» **DIRECTIONS**:
As soon as the line containing "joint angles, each" appears in the material below, start returning lines exactly, and end with the line containing "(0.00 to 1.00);".

» **GIVEN INFORMATION**:
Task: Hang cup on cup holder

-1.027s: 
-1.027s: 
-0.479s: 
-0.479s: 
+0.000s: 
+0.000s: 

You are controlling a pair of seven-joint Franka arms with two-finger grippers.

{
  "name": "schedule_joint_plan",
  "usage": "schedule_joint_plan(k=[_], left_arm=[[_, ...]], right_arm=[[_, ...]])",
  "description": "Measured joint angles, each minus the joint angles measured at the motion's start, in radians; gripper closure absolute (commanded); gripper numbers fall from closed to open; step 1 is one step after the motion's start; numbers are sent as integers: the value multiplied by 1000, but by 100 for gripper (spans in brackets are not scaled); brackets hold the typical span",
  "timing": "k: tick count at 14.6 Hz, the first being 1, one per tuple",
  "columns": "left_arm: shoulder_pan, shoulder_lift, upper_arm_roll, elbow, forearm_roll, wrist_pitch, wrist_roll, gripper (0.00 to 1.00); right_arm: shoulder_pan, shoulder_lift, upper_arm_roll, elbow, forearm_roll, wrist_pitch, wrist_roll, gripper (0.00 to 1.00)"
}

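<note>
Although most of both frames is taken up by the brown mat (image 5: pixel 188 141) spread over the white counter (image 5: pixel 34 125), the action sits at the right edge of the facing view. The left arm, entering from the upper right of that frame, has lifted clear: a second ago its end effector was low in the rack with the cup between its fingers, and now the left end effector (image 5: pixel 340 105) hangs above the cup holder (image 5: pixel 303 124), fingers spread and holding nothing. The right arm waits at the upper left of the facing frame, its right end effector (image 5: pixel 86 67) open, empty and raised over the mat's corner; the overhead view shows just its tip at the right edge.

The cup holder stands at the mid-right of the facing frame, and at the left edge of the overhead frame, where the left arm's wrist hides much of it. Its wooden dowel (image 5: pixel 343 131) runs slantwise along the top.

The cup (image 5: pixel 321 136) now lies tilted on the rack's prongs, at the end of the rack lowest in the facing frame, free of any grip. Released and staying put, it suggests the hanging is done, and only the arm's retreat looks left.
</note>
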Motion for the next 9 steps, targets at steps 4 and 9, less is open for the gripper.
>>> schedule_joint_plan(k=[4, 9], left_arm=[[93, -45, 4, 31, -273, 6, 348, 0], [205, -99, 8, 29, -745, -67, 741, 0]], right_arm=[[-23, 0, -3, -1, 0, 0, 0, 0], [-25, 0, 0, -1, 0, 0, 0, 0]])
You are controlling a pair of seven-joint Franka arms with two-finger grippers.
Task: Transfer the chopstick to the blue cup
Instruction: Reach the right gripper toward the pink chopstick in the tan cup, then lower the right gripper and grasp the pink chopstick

» **WRITTEN ANSWER**:
  "description": "Measured joint angles, each minus the joint angles measured at the motion's start, in radians; gripper closure absolute (commanded); gripper numbers fall from closed to open; step 1 is one step after the motion's start; numbers are sent as integers: the value multiplied by 1000, but by 100 for gripper (spans in brackets are not scaled); brackets hold the typical span",
  "timing": "k: tick count at 14.6 Hz, the first being 1, one per tuple",
  "columns": "left_arm: shoulder_pan, shoulder_lift, upper_arm_roll, elbow, forearm_roll, wrist_pitch, wrist_roll, gripper (0.00 to 1.00); right_arm: shoulder_pan, shoulder_lift, upper_arm_roll, elbow, forearm_roll, wrist_pitch, wrist_roll, gripper (0.00 to 1.00)"

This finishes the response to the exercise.